Houses in America are the best value they’ve been in many generations according to a housing analyst I interviewed recently. He enthusiastically reminded me that this is the time investors can “…pay below-market prices as banks try to unload properties.” This is a reality in every region of the country right now. My own research confirms that finally housing prices are bottoming or have bottomed in the U.S. The real estate market and inventory are finally beginning to stabilize. Banks are getting their real estate off their books at prices we haven’t seen in many years.
Two Great Opportunities Dawn at the Same Time
The first one is almost a no-brainer. Buy as many houses as you can afford for cash or mostly cash in areas that residents want to live. Clean them up and turn them over to a property manager to find qualified tenants. Even if the owner-landlord breaks even each month (or has an insignificant negative cash flow) there’s a very good chance that in a few years these rental income properties can be sold for a handsome profit.
The other opportunity has to do with trust deeds. Let me explain. A trust deed (aka deed of trust) is a deed that gives legal title to real property and conveys that title to a trustee (the lender).
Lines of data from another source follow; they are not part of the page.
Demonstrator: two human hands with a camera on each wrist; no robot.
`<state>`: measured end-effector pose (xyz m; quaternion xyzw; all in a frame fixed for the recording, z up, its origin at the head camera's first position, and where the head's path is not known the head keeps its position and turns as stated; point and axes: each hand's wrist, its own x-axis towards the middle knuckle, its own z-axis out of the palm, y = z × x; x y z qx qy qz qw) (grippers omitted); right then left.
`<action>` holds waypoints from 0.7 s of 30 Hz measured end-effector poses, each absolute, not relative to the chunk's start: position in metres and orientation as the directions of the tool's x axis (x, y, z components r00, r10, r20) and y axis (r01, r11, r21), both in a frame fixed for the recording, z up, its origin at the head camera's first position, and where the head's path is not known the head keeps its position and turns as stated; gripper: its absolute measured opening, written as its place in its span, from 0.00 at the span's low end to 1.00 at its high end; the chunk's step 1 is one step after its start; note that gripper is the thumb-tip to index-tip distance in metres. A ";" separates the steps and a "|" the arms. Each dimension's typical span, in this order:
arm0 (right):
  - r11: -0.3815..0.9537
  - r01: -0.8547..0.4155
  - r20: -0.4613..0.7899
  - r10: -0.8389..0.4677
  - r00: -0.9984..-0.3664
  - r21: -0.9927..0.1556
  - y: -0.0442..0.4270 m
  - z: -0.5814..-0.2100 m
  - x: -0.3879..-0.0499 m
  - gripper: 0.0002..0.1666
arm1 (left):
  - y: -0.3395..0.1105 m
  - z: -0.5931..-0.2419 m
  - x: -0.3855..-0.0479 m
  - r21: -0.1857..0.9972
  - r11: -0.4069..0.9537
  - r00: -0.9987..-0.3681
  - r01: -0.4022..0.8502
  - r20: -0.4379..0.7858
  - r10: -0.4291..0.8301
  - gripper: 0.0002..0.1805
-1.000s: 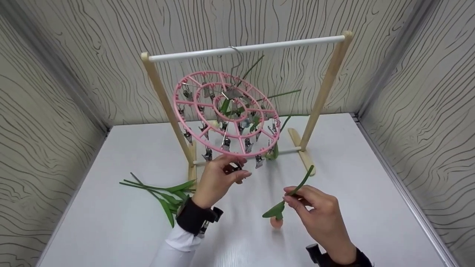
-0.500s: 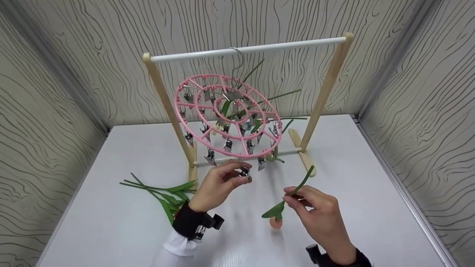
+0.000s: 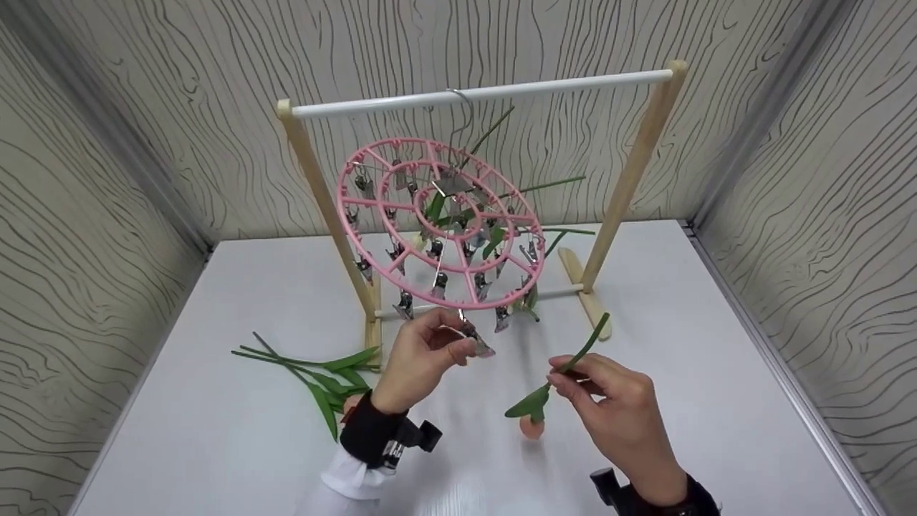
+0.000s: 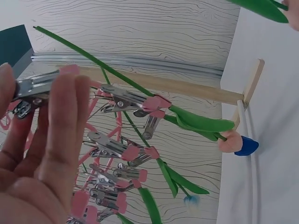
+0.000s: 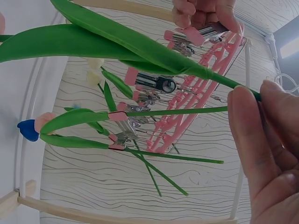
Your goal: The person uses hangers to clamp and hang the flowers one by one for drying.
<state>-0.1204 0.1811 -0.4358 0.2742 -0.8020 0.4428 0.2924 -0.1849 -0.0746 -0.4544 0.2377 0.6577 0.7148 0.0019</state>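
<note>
In the head view, the left hand (image 3: 419, 358) is pinching one metal clip (image 3: 478, 342) between its thumb and fingers, just below the pink ring hanger (image 3: 469, 284), at about its six o'clock. The right hand (image 3: 609, 401), thumb and fingertips closed together, is pinching the green stem of a peach flower (image 3: 530, 405), at the hanger's five o'clock. The stem end points to one o'clock, the bloom to seven. Loose flowers (image 3: 326, 373) lie at nine o'clock from the left hand.

White left sleeve (image 3: 347, 484), black left wristband (image 3: 369, 433), black right wristband (image 3: 670, 498), stubby black attachment (image 3: 428, 435) on each
</note>
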 end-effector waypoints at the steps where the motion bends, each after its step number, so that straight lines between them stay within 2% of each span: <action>1: 0.452 -0.700 0.710 -0.183 -0.680 -0.553 0.181 -0.436 -0.121 0.23 | -0.074 -0.456 -0.185 0.937 -0.124 -0.886 0.327 0.350 0.304 0.08; 4: 0.431 -0.697 0.698 -0.190 -0.691 -0.573 0.179 -0.435 -0.124 0.21 | -0.073 -0.462 -0.184 0.929 -0.128 -0.885 0.346 0.369 0.283 0.08; 12: 0.373 -0.690 0.685 -0.171 -0.709 -0.621 0.169 -0.430 -0.135 0.18 | -0.062 -0.475 -0.181 0.936 -0.308 -0.926 0.168 0.257 0.277 0.09; 21: 0.315 -0.667 0.640 -0.200 -0.742 -0.675 0.156 -0.419 -0.151 0.13 | -0.050 -0.481 -0.180 0.896 -0.416 -0.931 0.155 0.273 0.241 0.04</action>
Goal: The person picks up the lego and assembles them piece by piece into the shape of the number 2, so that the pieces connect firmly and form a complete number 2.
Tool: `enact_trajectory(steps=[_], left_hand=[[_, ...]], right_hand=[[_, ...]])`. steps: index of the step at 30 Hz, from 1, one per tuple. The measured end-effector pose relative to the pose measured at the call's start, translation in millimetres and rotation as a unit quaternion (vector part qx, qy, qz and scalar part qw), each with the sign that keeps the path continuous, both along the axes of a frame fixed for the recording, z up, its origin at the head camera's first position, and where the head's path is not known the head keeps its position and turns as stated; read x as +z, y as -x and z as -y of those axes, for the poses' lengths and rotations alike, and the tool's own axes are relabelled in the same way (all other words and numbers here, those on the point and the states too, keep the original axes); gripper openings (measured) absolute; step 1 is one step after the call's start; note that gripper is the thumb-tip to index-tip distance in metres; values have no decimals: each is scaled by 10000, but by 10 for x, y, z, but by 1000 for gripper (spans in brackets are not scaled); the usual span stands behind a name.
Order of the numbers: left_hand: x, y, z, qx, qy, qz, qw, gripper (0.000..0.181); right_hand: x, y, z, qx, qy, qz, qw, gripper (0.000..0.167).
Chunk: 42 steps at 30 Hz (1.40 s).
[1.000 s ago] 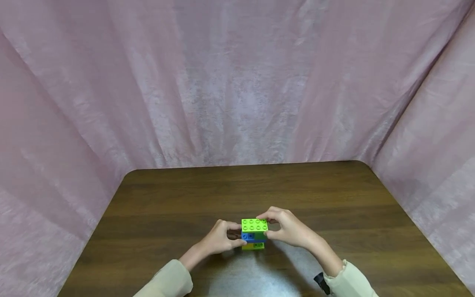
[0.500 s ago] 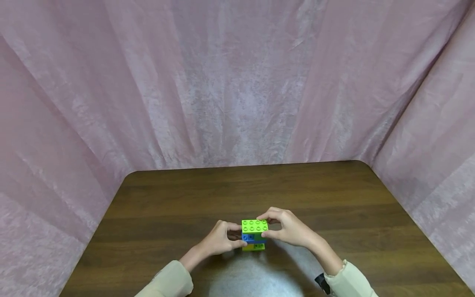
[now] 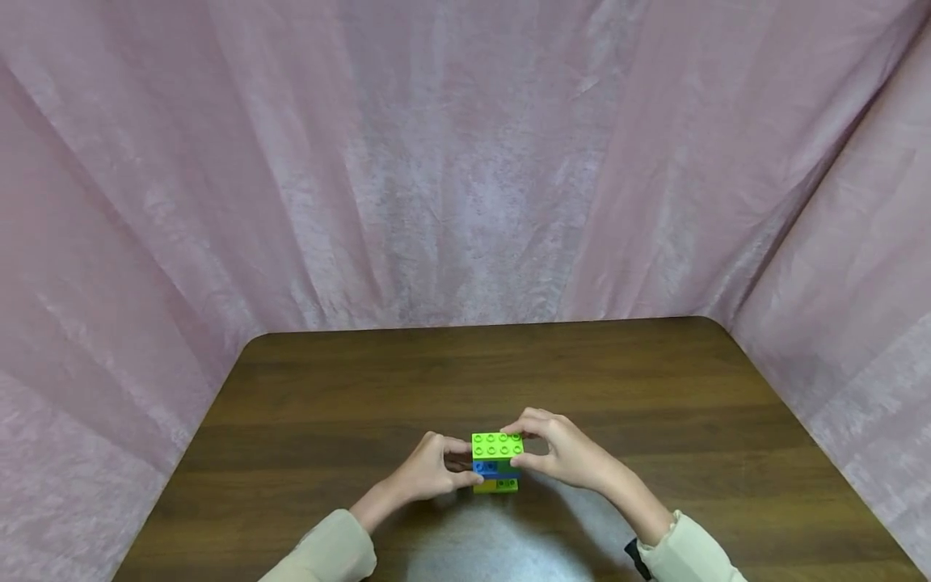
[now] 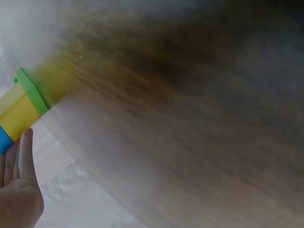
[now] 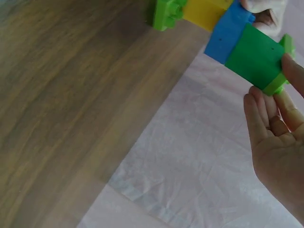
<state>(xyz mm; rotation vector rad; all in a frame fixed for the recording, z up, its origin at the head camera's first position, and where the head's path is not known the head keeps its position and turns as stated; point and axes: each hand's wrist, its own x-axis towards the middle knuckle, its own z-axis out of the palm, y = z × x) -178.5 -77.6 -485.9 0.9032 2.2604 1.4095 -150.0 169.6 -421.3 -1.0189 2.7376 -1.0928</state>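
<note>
A short tower of toy building bricks stands at the front middle of the table. Its top is a lime green brick (image 3: 498, 446) with round studs. Beneath it are a dark green brick (image 5: 256, 57), a blue brick (image 5: 229, 33), a yellow brick (image 5: 206, 12) and a lime green brick (image 5: 166, 13) at the bottom. My left hand (image 3: 429, 467) holds the blue brick from the left, thumb in front and fingers behind. From the right, my right hand (image 3: 563, 449) pinches the top lime green brick between thumb and fingers. Some fingertips are hidden behind the tower.
The brown wooden table (image 3: 465, 372) has rounded far corners. Pink curtains (image 3: 465, 162) hang behind it and along both sides. A black strap (image 3: 638, 558) shows at the right sleeve.
The right thumb has slid slightly left along the front of the top lime green brick. The left hand keeps its hold on the blue brick, nearly still.
</note>
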Motion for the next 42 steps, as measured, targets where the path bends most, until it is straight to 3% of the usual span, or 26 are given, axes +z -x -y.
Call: enact_trajectory(steps=[7, 13, 21, 30, 36, 42], left_hand=[[17, 14, 0, 17, 6, -36, 10000, 32], [8, -12, -4, 48, 25, -63, 10000, 31], [-9, -21, -15, 106, -32, -109, 9999, 31], [-23, -37, -16, 117, -34, -203, 9997, 31], [-46, -56, -27, 128, -104, -490, 9987, 24], [-32, -127, -22, 331, 222, -449, 9982, 30]], right_hand=[[17, -10, 24, -82, -224, -331, 9992, 32], [-57, -88, 44, -255, -220, -767, 9965, 32], [-123, -135, 53, -451, 27, -1030, 9936, 33], [-183, -121, 52, -393, 318, -1242, 9910, 32], [-238, -124, 64, -484, 685, -1121, 9901, 33], [-323, -136, 81, -651, 1259, -620, 9880, 34]])
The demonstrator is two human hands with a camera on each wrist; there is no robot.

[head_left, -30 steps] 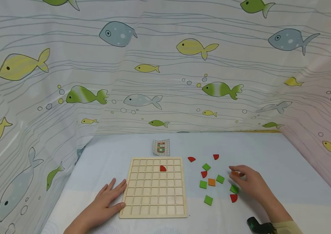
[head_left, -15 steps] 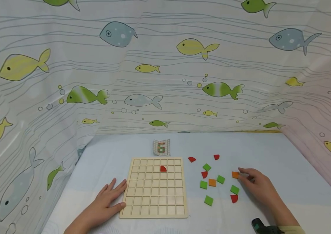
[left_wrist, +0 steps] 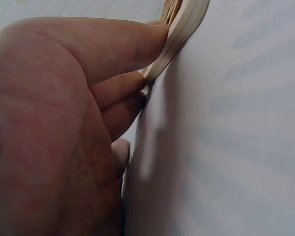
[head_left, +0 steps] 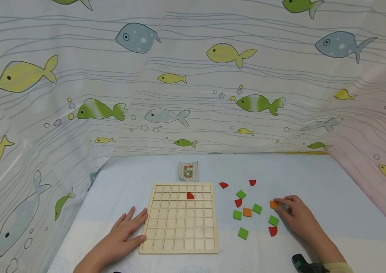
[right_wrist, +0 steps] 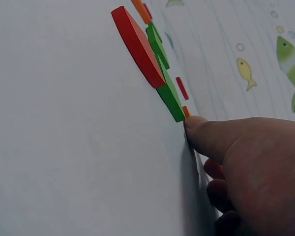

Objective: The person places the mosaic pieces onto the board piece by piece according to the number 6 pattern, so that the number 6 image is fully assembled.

The trustee holds the title as security for a loan between the borrower and lender. The borrower is referred to as the trustor, while the lender is referred to as the beneficiary of the trust deed. This is how someone with cash to loan can be the bank and earn above-market interest rates that create a dependable monthly income stream.
The first step is to find houses at greatly reduced prices during this extreme buyer’s market. At the same time, you find people who want to own a home but can’t qualify for a loan because of the very stringent criteria that conventional lenders are currently enforcing. There are good people who don’t have the highest credit scores. These people are used to home ownership. They don’t want to live in apartments yet they can’t qualify for bank financing or conventional mortgages to buy a house. So they look for investors to be their bank and they are willing to pay a premium interest rate – one higher than a bank would charge them for the privilege of borrowing the investor’s money. Many of these potential buyer-homeowners have the money for a large down payment, and they’re willing to pay between 1 and 3% higher than the going interest rate on the money they borrow. Trust Deeds are also referred to as Land Contracts and they have many pluses.
The Big Payoff and the Dual Incentives
Your client would begin by finding houses that have been foreclosed or otherwise drastically reduced in price. If they don’t have enough cash they may consider partnering with a close relative or friend. Then help them find the people mentioned above who have enough money to put together a sizeable down-payment but are having a hard time qualifying for a conventional-style loan. You may want to use of a realtor who specializes in putting together these kinds of transactions. The borrower then buys the house with their down payment and the money they borrow from your client. The interest rate on the loan is negotiated, and often is between 5% and 8% in today’s financial environment.
The loan is usually a 5-year, interest only loan. If your client needs their principal back before the 5-year period is over they can sell their loan and trust deed with the help of a Collection Escrow Company described below. The lender holds the first deed of trust, which means that if the borrower defaults on the loan, the trustee (the lender) has the power to foreclose on the property on behalf of the beneficiary [who is also the lender]. In most U.S. states, a deed of trust can contain this special power of sale clause that permits the trustee (your client) to exercise these powers without having to go to court. If that happens, your client gets the property back plus they keep the down payment that the borrower-buyer has forfeited. Then they can resell it to a new buyer.
The dual incentives are that your client earns generous interest on the money loaned and they have the potential of owning property purchased at bargain prices that may appreciate over time. You or a Collection Escrow Company who specializes in processing these loans for investors will screen the borrower-buyers before your client loans them the money so they’re less likely to default.
The rule-of-thumb here contains two main caveats: First, only do this with properties they wouldn’t mind owning (or getting back through foreclosure) and secondly, make sure the borrower puts up a big enough down payment so they are less likely to default on the loan. The companies who specialize in helping investors originate and process these loans are a good source of information for all the details involved in this potentially lucrative transaction.